Task directions: Your task is to write out the entire listing exactly, omitting its pictures.

____ Data provided

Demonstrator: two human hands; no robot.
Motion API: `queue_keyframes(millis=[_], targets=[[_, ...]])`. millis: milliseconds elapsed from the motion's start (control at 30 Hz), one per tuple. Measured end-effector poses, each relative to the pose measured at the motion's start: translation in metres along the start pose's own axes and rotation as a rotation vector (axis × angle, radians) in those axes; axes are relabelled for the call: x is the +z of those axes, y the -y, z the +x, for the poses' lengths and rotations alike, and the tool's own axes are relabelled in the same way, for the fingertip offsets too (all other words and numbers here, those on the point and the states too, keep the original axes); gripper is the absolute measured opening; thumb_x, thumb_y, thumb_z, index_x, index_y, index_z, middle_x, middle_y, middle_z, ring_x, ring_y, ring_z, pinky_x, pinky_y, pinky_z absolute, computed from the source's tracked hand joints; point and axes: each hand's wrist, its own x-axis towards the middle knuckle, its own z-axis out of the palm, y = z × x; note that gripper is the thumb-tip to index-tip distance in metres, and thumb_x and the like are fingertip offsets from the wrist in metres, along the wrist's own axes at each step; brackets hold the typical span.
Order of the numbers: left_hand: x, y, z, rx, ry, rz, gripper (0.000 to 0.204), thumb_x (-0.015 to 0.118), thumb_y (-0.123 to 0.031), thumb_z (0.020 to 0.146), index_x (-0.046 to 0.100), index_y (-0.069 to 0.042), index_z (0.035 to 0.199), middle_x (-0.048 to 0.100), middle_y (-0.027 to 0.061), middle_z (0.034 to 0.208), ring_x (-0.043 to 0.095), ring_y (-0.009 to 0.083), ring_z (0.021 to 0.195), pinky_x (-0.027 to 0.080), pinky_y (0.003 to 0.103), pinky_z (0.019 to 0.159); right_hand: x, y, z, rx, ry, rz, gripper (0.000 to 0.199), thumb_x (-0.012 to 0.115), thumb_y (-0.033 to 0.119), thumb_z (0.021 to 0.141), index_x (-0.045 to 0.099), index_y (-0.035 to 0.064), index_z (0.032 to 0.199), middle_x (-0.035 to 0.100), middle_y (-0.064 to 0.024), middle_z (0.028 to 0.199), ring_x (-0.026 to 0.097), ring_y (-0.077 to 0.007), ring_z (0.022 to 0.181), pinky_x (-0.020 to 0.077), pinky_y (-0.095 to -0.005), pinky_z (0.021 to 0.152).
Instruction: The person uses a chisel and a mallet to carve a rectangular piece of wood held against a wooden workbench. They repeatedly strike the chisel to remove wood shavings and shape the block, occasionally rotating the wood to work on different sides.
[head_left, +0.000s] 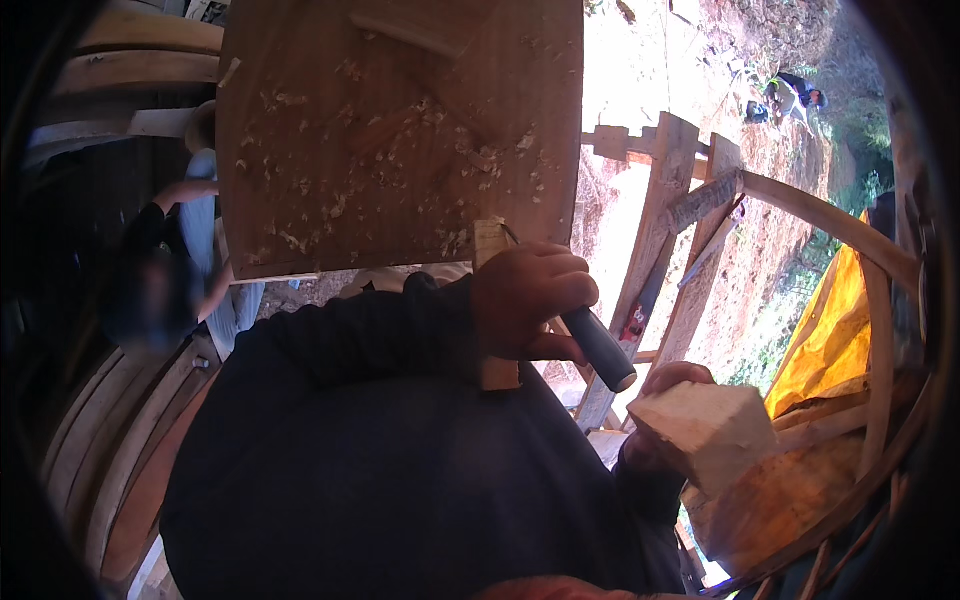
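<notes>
My left hand (535,300) is closed around the dark handle (600,350) of a chisel, whose handle end points down to the right. A thin part of its blade shows above my knuckles, beside a narrow pale strip of wood (492,240). That strip runs behind my hand, and its lower end shows below my wrist. My right hand (668,400) grips a thick, pale wooden block (705,430), just right of the chisel's handle end and apart from it. Most of the right hand's fingers are hidden by the block.
A brown wooden board (400,190) strewn with shavings lies ahead. At the left, another person (155,270) works beside curved timbers (140,470). Upright wooden posts (650,230) and a yellow tarp (825,320) stand on the right; a distant person (795,95) is outside.
</notes>
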Motion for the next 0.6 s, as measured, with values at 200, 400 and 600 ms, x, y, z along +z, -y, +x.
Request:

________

The answer:
Demonstrator: two human hands; no robot.
Motion API: `queue_keyframes(millis=[_], targets=[[_, ...]])`. millis: milliseconds elapsed from the motion's start (control at 30 Hz), one per tuple. Measured end-effector poses, each relative to the pose measured at the motion's start: translation in metres along the start pose's own axes and rotation as a rotation vector (axis × angle, radians) in those axes; axes are relabelled for the call: x is the +z of those axes, y the -y, z the +x, for the poses' lengths and rotations alike, and the tool's own axes are relabelled in the same way, for the fingertip offsets too (all other words and numbers here, those on the point and the states too, keep the original axes); gripper is the absolute measured opening; thumb_x, thumb_y, thumb_z, index_x, index_y, index_z, middle_x, middle_y, middle_z, ring_x, ring_y, ring_z, pinky_x, pinky_y, pinky_z absolute, computed from the source's tracked hand joints; point and axes: each hand's wrist, its own x-axis towards the middle knuckle, its own z-axis out of the palm, y = z × x; note that gripper is the thumb-tip to index-tip distance in metres, and thumb_x and the like are fingertip offsets from the wrist in metres, along the wrist's own axes at each step; brackets hold the typical span.
Order of the numbers: left_hand: x, y, z, rx, ry, rz, gripper (0.000 to 0.204), thumb_x (-0.015 to 0.118), thumb_y (-0.123 to 0.031), thumb_z (0.020 to 0.146), index_x (-0.046 to 0.100), index_y (-0.069 to 0.042), index_z (0.035 to 0.199), middle_x (-0.048 to 0.100), middle_y (-0.027 to 0.061), middle_z (0.034 to 0.208), ring_x (-0.043 to 0.095), ring_y (-0.009 to 0.083), ring_z (0.021 to 0.195), pinky_x (-0.027 to 0.080), pinky_y (0.003 to 0.103), pinky_z (0.019 to 0.159); right_hand: x, y, z, rx, ry, rz, gripper (0.000 to 0.199), thumb_x (-0.012 to 0.115), thumb_y (-0.033 to 0.119), thumb_z (0.021 to 0.141), index_x (-0.045 to 0.099), index_y (-0.035 to 0.064), index_z (0.032 to 0.199), middle_x (-0.035 to 0.100), middle_y (-0.064 to 0.024), middle_z (0.028 to 0.199), ring_x (-0.026 to 0.097), ring_y (-0.077 to 0.007), ring_z (0.022 to 0.181), pinky_x (-0.020 to 0.077), pinky_y (-0.095 to -0.005), pinky_z (0.021 to 0.152).
Instruction: The person uses a chisel and a mallet to carve a rectangular piece of wood held against a wooden workbench. They repeatedly strike the chisel to remove wood shavings and shape the block, occasionally rotating the wood to work on different sides.
[head_left, +0.000s] 
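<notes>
My left hand (535,300) is closed around the dark handle (600,350) of a chisel, whose handle end points down to the right. A thin part of its blade shows above my knuckles, beside a narrow pale strip of wood (492,240). That strip runs behind my hand, and its lower end shows below my wrist. My right hand (668,400) grips a thick, pale wooden block (705,430), just right of the chisel's handle end and apart from it. Most of the right hand's fingers are hidden by the block.
A brown wooden board (400,190) strewn with shavings lies ahead. At the left, another person (155,270) works beside curved timbers (140,470). Upright wooden posts (650,230) and a yellow tarp (825,320) stand on the right; a distant person (795,95) is outside.
</notes>
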Motion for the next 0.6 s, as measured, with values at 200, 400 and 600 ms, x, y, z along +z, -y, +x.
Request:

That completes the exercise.